Jason Crawford, the company’s founder (he piqued the interest of Bushnell, who is listed as a cofounder), says its headset is meant to be rugged enough for 11-year-olds to beat the hell out of at arcades. It doesn’t need to be tethered to a computer, and can be used to play games with other people who are right there with you, he says, though he declined to share specifics on the technologies behind it.

 

Carly Kocurek, an assistant professor at the Illinois Institute of Technology who studies video gaming and its history, agrees that for many people it makes sense to try virtual reality out in a more arcade-like setting, especially since it could come with instructions on how to use the technology.

 

“I think people are looking for reasons to be out of their houses,” she says. “There are a lot of people who don’t drink or don’t want drinking to be the only thing they do.”

 

One problem she foresees, however, is that people often become a spectacle for others when they’re wearing VR headsets—something she noticed on a recent trip to Las Vegas where she walked by headset-clad folks in the midst of a virtual-reality experience.

 

VR Pong players Nirav Doctor and his 10-year-old son, Sur, didn’t seem to mind, though.
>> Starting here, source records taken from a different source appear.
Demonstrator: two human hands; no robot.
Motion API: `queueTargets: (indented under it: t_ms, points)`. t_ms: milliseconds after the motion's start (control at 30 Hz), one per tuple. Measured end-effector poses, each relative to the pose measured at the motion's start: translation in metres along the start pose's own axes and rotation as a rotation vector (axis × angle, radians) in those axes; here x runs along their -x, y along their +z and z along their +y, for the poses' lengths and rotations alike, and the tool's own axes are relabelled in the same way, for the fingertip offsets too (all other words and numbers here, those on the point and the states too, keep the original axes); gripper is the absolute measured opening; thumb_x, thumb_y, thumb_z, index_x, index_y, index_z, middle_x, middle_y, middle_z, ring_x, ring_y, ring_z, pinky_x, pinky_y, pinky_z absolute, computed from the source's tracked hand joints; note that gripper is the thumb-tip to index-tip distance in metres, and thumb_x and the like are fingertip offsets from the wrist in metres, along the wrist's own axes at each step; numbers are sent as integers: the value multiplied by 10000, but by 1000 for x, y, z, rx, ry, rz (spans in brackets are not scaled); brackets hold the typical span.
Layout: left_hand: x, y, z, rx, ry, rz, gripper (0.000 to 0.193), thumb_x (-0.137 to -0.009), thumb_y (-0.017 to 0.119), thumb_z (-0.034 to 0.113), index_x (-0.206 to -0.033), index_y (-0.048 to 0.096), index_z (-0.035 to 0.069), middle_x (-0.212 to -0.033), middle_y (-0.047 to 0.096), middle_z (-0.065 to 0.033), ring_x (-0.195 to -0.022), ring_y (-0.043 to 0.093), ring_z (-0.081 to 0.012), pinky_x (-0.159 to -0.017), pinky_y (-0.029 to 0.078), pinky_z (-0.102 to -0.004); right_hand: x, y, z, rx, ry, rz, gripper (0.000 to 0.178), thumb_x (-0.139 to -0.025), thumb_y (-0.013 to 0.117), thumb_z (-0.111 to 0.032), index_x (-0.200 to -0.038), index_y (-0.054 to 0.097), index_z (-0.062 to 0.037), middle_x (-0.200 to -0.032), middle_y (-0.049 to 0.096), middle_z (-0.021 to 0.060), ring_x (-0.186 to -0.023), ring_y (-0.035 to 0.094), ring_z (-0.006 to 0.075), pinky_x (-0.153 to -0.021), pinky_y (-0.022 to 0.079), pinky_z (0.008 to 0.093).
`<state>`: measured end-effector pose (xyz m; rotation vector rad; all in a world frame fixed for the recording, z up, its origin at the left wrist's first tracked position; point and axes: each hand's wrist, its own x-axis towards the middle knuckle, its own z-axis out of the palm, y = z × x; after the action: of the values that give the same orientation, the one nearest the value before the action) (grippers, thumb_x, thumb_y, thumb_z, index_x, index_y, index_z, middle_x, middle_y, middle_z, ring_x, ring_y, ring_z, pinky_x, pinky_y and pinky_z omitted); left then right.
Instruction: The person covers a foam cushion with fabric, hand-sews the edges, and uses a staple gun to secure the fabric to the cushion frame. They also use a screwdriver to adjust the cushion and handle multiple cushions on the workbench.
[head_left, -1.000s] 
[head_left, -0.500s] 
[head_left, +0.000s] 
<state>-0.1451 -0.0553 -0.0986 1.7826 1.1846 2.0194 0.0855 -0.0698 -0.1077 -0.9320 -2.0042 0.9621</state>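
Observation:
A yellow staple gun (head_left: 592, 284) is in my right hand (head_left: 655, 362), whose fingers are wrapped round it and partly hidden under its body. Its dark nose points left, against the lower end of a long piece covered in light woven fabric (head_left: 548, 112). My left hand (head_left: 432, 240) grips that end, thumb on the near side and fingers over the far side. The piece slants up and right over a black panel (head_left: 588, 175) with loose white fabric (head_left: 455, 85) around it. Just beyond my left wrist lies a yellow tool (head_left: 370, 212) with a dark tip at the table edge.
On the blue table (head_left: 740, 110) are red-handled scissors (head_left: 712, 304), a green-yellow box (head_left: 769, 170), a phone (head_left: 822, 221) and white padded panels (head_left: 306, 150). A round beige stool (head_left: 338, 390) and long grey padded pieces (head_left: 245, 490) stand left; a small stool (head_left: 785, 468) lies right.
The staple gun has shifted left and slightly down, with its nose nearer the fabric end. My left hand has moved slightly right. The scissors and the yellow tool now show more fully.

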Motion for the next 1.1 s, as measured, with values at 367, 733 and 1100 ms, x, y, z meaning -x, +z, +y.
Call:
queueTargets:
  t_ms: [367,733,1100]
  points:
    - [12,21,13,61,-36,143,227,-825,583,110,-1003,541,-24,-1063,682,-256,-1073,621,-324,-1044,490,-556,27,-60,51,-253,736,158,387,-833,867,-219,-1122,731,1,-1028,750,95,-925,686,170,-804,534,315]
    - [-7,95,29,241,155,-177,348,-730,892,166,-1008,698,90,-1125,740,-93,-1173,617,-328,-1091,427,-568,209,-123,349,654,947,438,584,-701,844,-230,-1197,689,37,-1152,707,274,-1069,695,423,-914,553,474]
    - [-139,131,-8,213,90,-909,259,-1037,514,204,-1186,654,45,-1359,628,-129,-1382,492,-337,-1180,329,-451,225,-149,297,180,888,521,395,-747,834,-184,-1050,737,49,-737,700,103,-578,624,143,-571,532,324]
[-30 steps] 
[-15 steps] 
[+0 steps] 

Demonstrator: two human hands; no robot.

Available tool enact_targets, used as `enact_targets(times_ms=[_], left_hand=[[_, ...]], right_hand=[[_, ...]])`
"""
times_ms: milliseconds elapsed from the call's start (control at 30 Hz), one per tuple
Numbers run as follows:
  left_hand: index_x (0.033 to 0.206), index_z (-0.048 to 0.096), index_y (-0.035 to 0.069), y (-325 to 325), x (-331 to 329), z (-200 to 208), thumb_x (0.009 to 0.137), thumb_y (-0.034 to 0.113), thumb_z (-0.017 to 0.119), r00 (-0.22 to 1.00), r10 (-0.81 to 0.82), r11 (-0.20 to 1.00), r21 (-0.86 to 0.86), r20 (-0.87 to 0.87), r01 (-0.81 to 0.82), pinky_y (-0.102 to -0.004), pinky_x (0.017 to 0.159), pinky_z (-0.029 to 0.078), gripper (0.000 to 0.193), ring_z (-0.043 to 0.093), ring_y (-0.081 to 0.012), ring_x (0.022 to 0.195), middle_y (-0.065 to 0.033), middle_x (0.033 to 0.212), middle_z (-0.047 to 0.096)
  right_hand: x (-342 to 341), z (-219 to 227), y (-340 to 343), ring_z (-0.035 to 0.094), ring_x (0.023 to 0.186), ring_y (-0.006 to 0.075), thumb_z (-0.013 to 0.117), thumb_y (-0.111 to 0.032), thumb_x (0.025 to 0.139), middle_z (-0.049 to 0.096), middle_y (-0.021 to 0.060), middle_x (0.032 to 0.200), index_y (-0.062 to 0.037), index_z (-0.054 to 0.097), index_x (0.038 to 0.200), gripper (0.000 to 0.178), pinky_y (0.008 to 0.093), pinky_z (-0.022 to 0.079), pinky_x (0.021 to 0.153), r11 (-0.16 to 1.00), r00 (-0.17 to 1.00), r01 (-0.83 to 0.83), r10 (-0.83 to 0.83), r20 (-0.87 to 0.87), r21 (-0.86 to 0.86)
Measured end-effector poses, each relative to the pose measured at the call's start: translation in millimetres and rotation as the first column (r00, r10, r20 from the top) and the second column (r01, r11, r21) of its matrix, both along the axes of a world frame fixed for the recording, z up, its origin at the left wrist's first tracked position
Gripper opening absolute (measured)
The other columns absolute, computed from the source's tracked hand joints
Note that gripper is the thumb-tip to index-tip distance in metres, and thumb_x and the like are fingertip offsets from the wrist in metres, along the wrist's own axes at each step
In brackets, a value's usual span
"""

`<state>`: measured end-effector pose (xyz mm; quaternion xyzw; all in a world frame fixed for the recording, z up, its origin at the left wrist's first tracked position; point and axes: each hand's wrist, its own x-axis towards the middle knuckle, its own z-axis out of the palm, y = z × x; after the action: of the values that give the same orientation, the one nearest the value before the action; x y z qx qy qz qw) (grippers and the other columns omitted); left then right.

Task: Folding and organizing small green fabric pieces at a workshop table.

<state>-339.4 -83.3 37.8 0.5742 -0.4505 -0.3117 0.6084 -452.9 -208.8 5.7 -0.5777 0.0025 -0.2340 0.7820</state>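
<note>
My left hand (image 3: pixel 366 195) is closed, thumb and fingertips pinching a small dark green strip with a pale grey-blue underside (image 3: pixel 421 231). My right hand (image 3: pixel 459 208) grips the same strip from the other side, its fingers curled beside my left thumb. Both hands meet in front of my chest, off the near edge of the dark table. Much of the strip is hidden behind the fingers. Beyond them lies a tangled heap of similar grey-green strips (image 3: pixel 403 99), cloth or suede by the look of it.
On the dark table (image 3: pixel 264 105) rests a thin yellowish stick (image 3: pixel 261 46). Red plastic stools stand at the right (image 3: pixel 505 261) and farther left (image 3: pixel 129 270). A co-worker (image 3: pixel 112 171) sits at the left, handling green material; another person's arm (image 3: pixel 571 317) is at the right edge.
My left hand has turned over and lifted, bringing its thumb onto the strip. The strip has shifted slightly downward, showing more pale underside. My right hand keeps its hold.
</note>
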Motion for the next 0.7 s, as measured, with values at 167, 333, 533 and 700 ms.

They were among those who took a turn running blindly from side to side in an area about the size of a classroom, acting as human paddles hitting a virtual cube back and forth while a small crowd watched their gameplay on a display overhead.

 

The game was only about two minutes, and the graphics were not much more advanced than on the original Pong, but both came away impressed. Sur, who won, liked that he had to move around a lot to keep scoring; Nirav said it was fun to play with his son.

 

Would they be willing to pay for something like this, though?

 

“Yeah, I think so,” Nirav said. “Once in a while.”